Cancer Location: Skin
1. Source: The Cancer Imaging Archive (TCIA) Public Access*
- This collection contains subjects from the National Cancer Institute’s Clinical Proteomic Tumor Analysis Consortium Cutaneous Melanoma (CPTAC-CM) cohort.
- Collection Statistics
Radiology Image Statistics Pathology Image Statistics
Modalities: CT, MR, CR Pathology
Number of Patients: 3 73
Number of Studies: 19 N/A
Number of Series: 99 N/A
Number of Images: 6,679 309
Images Size (GB): 4.1 80.5
To access this image database, you can click here
*The Cancer Imaging Archive is a freely accessible repository containing medical images and supporting data from cancer patients. Images are stored in DICOM file format. The images are organized as “Collections”, typically patients related by a common disease (e.g. lung cancer), image modality (MRI, CT, etc) or research focus. Search functionality allows users to query across Collections or within them to filter out only the data they are most interested in.
2. Source: The International Skin Imaging Collaboration (ISIC archive)
- Collaboration (ISIC): Melanoma Project is an academia and industry partnership designed to facilitate the application of digital skin imaging to help reduce melanoma mortality, improving melanoma diagnosis. When recognized and treated in its earliest stages, melanoma is readily curable.
ISIC is sponsored by the International Society for Digital Imaging of the Skin (ISDIS). The ISIC Archive contains the largest publicly available collection of quality controlled dermoscopic images of skin lesions. Presently, the ISIC Archive contains over 13,000 dermoscopic images, which were collected from leading clinical centers internationally and acquired from a variety of devices within each center. Broad and international participation in image contribution is designed to insure a representative clinically relevant sample.

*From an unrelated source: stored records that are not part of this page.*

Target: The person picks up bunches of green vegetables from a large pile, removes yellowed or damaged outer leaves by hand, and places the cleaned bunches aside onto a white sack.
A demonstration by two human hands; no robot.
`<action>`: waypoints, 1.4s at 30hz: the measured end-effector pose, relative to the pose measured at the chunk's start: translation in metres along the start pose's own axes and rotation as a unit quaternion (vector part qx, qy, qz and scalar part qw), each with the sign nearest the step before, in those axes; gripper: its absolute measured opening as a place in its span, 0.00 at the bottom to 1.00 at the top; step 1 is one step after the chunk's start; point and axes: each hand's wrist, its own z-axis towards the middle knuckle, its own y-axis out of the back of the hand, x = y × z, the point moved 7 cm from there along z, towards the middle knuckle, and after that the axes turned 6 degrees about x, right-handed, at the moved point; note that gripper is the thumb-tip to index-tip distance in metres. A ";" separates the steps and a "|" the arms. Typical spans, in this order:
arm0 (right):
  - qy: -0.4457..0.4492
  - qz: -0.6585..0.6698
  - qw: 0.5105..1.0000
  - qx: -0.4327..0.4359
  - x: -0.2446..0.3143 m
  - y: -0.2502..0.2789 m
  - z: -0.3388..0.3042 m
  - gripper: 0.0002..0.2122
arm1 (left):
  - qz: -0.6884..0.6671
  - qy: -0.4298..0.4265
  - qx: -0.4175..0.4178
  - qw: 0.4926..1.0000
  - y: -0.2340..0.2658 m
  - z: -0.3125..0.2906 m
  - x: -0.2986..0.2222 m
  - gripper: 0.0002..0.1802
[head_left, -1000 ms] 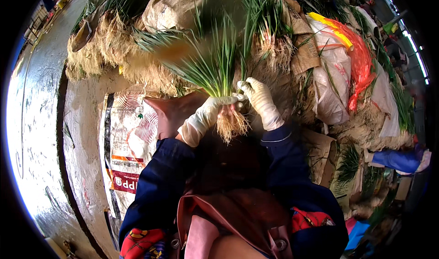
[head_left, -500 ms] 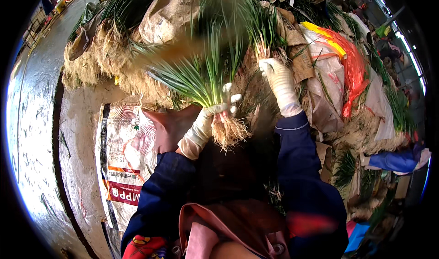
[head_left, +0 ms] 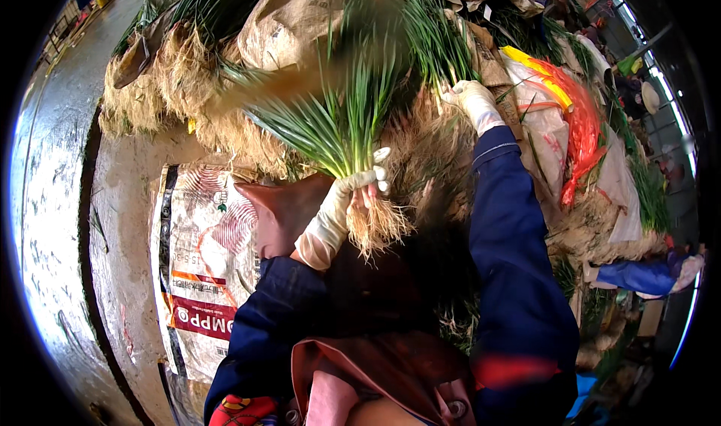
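Note:
My left hand [head_left: 338, 214], in a pale glove, is wrapped round a bunch of scallions [head_left: 342, 140] just above the white bulbs. Long green leaves fan up and away from it, and the tangled tan roots [head_left: 378, 225] hang below the fist. Farther off to the right, my gloved right hand [head_left: 476, 104] reaches into the heap with its fingers pinched at the pale lower stems of more scallions [head_left: 435, 39]. Its fingertips are partly lost among the stems. A brownish blur covers part of the leaves in the middle.
Heaped scallions with matted roots [head_left: 180, 73] lie along the far side, with a tan sack [head_left: 289, 24] among them. A printed white sack [head_left: 199, 264] is at left on the wet concrete floor [head_left: 56, 200]. Red plastic [head_left: 578, 144] lies at right; a co-worker's blue sleeve [head_left: 638, 274] shows beyond.
My right hand has moved a little up and to the right, its fingers now at different stems. My left hand stays nearly in place, its fingertips curled closer round the bunch.

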 end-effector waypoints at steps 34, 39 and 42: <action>0.096 0.463 0.880 0.033 0.060 -0.133 -0.166 0.11 | 0.108 0.142 -0.083 0.980 0.030 -0.003 0.034 0.11; 0.097 0.561 0.821 0.026 0.044 -0.156 -0.155 0.10 | 0.104 0.141 -0.024 0.984 0.038 -0.002 0.030 0.15; 0.082 0.672 0.736 0.015 0.019 -0.161 -0.143 0.08 | 0.075 0.143 -0.029 0.986 0.016 -0.007 0.025 0.19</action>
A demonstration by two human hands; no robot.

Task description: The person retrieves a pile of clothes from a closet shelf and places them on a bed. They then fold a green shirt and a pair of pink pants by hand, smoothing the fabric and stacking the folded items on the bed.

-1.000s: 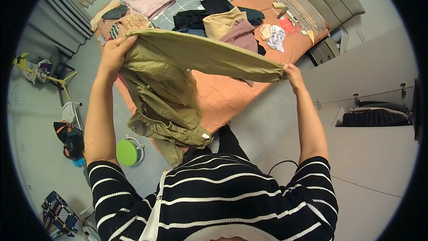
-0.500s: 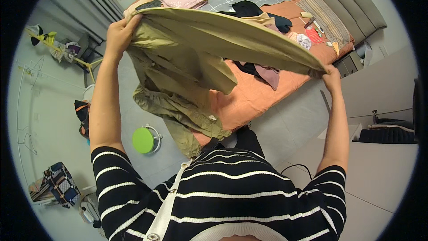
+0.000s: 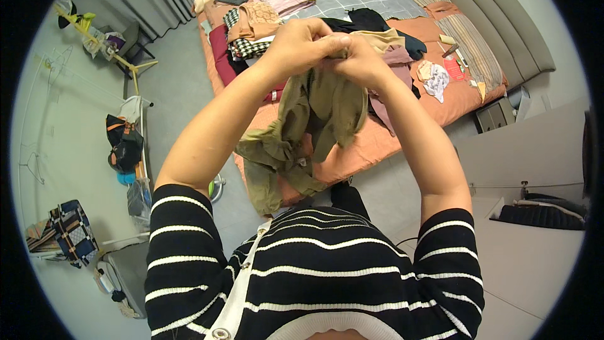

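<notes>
My left hand [image 3: 304, 44] and my right hand [image 3: 362, 62] are together over the bed, fingers closed on the upper edge of an olive-green garment [image 3: 336, 104]. Thumbs almost meet, and a little of the cloth shows between them. The garment hangs down in loose folds, and its lower end drapes over the near edge of the bed. A gathered, elastic-looking band runs across the lower part. Whether it is a jacket or some other piece of clothing I cannot tell. My hands hide how much cloth is gripped.
Folded clothes [image 3: 257, 22] are stacked on the far left of the orange bed sheet [image 3: 352, 162]. Dark clothes [image 3: 368, 20] and a crumpled white cloth [image 3: 436, 82] lie to the right. Bags [image 3: 124, 148] hang at the left, and a cabinet [image 3: 528, 151] stands on the right.
My hands have come together from far apart, the left moving right and the right moving left. The garment, stretched wide between them before, now hangs bunched below.
</notes>
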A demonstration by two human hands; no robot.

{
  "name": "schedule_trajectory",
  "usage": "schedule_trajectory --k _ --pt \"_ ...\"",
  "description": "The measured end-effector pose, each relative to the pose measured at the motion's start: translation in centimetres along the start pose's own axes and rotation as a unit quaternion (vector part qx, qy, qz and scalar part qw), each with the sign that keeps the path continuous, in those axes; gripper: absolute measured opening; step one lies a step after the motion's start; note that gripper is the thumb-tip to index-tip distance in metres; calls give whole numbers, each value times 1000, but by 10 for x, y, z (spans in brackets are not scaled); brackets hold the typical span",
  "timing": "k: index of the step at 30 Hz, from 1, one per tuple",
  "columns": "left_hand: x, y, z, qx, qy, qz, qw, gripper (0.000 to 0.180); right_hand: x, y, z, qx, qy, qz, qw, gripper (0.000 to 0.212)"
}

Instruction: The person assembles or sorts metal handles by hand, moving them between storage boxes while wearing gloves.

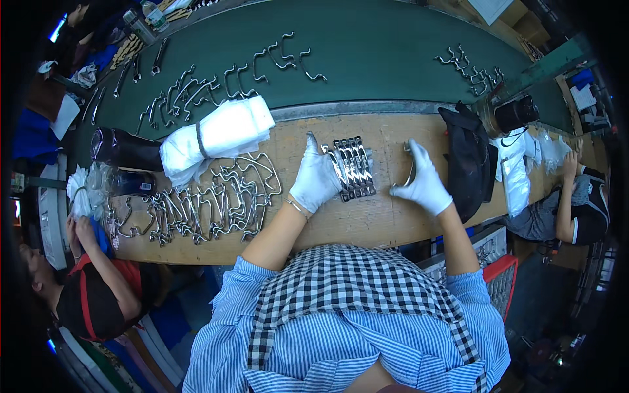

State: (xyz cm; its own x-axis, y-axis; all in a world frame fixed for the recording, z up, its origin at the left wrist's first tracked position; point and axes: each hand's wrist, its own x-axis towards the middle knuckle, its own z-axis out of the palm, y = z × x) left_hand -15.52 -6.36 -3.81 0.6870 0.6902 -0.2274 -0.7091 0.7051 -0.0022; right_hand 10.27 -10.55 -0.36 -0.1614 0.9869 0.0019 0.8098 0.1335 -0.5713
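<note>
My left hand [316,175], in a white glove, rests against the left side of a row of shiny curved metal bars [356,169]. Its thumb is spread away and its other fingers touch the nearest bar; no grip round one shows. The several bars in the row lie side by side on the wooden bench, their ends lined up. Right of the row, with a gap between, is my right hand [424,181], gloved too. Its thumb and fingers curve round what appears to be one curved metal bar [411,173], mostly hidden by the glove.
A tangled heap of bent metal bars [219,200] and a white plastic bundle [219,134] lie left. Behind runs a green belt [373,59] carrying more bars. A black bag [466,164] stands right. People sit at both sides.
</note>
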Motion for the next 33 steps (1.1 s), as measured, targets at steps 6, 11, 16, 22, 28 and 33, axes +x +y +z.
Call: schedule_trajectory --k 6,11,16,22,28,33 --pt "-9 10 4 -42 -13 17 999 107 -24 -16 13 -130 -32 -27 991 113" --pt "-19 13 8 -65 -14 25 997 94 -26 -45 16 -46 101 -60 992 68" --pt "-24 17 16 33 -14 84 996 71 -28 -64 37 406 -70 176 894 23" --pt "-26 25 17 -15 -34 86 996 68 -2 -85 54 294 -45 190 936 36" --pt "-25 20 24 12 -71 55 996 64 30 -86 54 397 -265 201 855 37" --pt "-41 20 29 107 -67 69 990 53 24 -84 56 582 -276 218 733 32"
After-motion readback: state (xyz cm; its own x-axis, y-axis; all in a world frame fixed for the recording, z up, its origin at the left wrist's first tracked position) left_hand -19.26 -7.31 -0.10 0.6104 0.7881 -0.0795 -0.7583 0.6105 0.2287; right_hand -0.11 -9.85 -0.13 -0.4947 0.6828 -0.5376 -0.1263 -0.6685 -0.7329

All incoming images to the ISIC Archive are screened for both privacy and quality assurance. Most images have associated clinical metadata, which has been vetted by recognized melanoma experts. A subset of the images have undergone annotation and markup by recognized skin cancer experts. These markups include dermoscopic features (i.e., global and focal morphologic elements in the image known to discriminate between types of skin lesions).